* **What to produce**:
Copy all lines below containing "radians".
======== Given information
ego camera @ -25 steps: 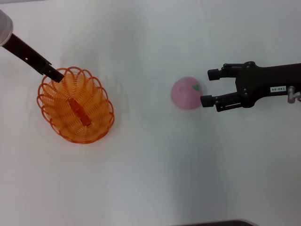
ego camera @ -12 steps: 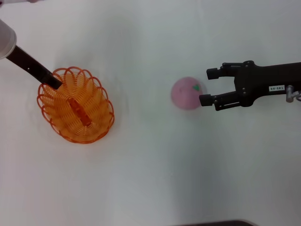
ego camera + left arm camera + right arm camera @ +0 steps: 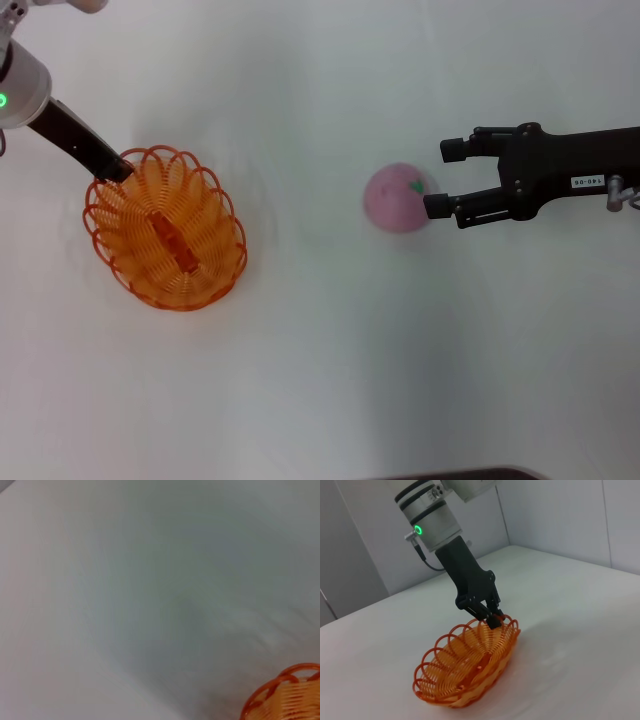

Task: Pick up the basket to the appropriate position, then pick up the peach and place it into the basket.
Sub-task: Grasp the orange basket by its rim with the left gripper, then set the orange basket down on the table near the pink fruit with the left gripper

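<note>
The orange wire basket [image 3: 165, 230] sits on the white table at the left. My left gripper [image 3: 122, 170] is shut on its far-left scalloped rim; the right wrist view shows the fingers [image 3: 492, 619] pinched on the rim of the basket [image 3: 467, 665]. A bit of the rim shows in the left wrist view [image 3: 285, 695]. The pale-pink peach [image 3: 398, 197], with a green leaf mark, lies on the table right of centre. My right gripper [image 3: 443, 178] is open just right of the peach, one fingertip [image 3: 435, 207] at the peach's edge.
The white table [image 3: 330, 360] stretches around both things with nothing else on it. A dark edge [image 3: 460, 474] shows at the near side. Grey walls [image 3: 560, 515] stand behind the table in the right wrist view.
The left arm has shifted a little and the basket has moved slightly right with it. The right gripper has stayed open next to the peach, edging barely.
</note>
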You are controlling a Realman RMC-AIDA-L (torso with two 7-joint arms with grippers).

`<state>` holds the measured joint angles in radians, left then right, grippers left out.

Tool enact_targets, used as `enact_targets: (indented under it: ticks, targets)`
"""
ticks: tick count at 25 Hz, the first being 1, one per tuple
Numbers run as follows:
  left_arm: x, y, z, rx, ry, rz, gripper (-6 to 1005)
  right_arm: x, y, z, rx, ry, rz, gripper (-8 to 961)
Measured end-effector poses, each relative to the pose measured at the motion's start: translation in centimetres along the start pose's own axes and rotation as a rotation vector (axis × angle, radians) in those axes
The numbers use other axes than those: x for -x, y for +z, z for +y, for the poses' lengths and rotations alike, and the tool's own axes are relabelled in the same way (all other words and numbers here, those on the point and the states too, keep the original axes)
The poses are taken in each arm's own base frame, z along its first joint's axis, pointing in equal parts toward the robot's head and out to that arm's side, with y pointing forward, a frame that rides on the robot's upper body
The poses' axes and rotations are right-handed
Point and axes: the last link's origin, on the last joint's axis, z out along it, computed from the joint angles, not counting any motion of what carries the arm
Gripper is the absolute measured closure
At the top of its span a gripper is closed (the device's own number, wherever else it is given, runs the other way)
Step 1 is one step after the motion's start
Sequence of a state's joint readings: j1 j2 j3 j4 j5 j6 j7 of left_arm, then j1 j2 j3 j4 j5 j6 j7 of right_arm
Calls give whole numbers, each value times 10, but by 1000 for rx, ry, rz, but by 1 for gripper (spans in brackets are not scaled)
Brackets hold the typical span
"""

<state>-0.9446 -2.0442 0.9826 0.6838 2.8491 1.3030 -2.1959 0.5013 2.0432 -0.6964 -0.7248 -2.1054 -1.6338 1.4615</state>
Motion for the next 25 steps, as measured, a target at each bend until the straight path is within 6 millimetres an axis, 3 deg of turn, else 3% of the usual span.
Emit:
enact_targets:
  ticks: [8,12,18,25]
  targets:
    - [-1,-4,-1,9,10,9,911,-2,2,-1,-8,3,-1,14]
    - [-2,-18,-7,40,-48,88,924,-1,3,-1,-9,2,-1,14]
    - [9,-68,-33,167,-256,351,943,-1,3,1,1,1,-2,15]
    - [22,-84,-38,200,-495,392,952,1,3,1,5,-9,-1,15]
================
* **Output**:
`<state>` holds the measured joint angles in radians, left then right, grippers left out.
Measured end-effector poses, each relative to the pose measured at the motion's start: translation in centimetres along the start pose's own axes and rotation as a rotation vector (axis × angle, radians) in those axes

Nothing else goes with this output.